* _What the task asks_: Give back an exact copy of the lines below, from the first through the line with "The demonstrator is"; please stop there.

Collected data entries:
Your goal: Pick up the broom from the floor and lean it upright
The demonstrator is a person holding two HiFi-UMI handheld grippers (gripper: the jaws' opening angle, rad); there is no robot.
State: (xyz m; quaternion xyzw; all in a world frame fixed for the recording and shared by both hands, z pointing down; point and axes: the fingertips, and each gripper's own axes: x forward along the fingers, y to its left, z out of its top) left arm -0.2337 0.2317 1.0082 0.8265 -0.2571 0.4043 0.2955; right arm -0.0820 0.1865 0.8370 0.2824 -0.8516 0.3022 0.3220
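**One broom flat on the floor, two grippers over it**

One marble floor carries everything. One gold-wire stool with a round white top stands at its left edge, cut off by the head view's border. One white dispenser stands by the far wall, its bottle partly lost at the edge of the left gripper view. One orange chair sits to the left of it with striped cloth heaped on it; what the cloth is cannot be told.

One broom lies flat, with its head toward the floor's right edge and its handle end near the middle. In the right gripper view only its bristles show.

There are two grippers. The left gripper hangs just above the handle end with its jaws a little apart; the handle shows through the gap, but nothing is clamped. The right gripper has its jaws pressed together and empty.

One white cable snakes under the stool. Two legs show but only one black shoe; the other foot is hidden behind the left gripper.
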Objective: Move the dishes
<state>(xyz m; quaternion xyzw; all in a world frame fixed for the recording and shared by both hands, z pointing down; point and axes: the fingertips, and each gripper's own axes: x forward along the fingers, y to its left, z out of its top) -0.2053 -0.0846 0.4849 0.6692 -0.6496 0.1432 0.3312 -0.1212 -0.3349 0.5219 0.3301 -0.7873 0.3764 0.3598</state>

* _Response box_:
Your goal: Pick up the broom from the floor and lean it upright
The demonstrator is a person holding two HiFi-UMI handheld grippers (gripper: the jaws' opening angle, rad); there is no robot.

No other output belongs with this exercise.